**Work to be completed**
Output the first line of the listing and each line after it, up to and including the line that contains "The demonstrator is", exactly as written, minus the pictures.

——

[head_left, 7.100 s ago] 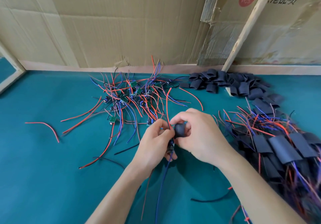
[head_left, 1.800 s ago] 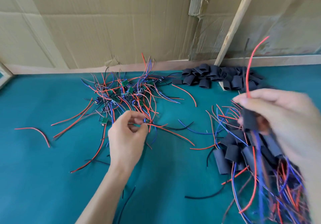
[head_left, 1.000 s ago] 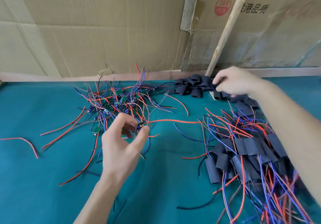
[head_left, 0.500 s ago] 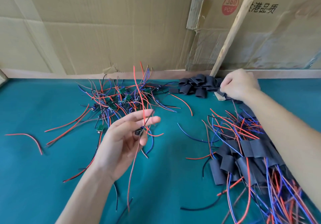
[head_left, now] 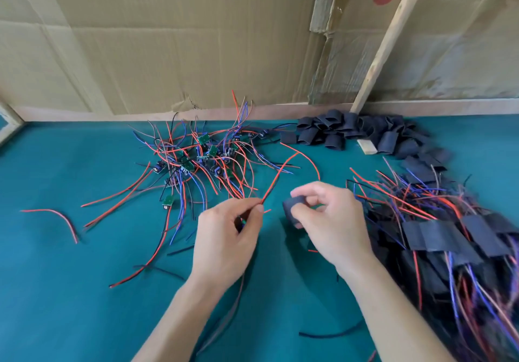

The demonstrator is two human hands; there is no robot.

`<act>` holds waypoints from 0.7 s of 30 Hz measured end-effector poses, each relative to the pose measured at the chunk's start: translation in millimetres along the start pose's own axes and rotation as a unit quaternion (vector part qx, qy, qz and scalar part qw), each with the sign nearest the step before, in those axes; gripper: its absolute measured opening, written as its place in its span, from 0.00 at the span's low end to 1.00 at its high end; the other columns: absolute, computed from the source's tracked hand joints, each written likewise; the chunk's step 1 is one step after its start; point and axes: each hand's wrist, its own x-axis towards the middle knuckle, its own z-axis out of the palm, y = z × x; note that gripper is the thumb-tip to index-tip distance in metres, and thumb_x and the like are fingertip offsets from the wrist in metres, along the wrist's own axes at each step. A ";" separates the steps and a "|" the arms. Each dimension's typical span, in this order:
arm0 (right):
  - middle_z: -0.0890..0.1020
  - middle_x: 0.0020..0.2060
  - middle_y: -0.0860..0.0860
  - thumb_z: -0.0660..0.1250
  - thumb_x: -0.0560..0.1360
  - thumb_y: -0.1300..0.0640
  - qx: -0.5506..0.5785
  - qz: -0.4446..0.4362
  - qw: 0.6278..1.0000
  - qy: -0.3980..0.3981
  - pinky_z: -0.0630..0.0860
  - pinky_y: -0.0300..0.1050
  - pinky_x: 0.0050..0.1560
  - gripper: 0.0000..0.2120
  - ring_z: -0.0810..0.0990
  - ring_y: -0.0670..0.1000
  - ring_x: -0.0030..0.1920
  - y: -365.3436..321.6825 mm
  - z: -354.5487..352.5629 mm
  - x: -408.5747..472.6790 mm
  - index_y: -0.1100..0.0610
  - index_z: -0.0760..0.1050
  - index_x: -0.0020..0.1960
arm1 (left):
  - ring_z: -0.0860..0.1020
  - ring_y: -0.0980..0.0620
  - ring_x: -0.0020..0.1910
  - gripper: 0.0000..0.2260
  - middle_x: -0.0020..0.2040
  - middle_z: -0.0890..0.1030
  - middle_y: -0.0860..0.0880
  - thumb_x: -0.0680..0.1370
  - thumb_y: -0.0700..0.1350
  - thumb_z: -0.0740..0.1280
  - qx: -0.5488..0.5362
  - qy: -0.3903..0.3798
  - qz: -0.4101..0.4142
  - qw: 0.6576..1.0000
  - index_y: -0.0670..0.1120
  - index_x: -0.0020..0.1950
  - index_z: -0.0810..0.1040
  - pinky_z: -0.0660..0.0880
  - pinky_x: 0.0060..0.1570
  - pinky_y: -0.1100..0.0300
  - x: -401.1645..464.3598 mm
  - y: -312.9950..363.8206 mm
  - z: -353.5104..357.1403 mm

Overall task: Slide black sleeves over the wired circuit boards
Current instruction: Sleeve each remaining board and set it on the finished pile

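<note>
a person's left hand [head_left: 224, 238] pinches a wired circuit board [head_left: 242, 221], mostly hidden in the curled fingers, its red wire [head_left: 276, 177] angling up and away to the right; the right hand [head_left: 328, 221] pinches a black sleeve [head_left: 292, 208] between thumb and fingertips, just right of the board, a small gap between; which way the sleeve's bore faces cannot be told; unsleeved boards [head_left: 202, 156] lie behind, spare sleeves [head_left: 337, 131] at the wall, finished ones [head_left: 438, 235] at right, all on the teal table [head_left: 70, 291].
</note>
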 end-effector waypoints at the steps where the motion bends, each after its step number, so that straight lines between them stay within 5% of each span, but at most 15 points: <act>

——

**Finished task**
[head_left, 7.100 s ago] 
[head_left, 1.800 s ago] 
[head_left, 1.000 s ago] 
[head_left, 0.500 s ago] 
[head_left, now] 

The demonstrator is two human hands; there is no robot.

This finishes the output.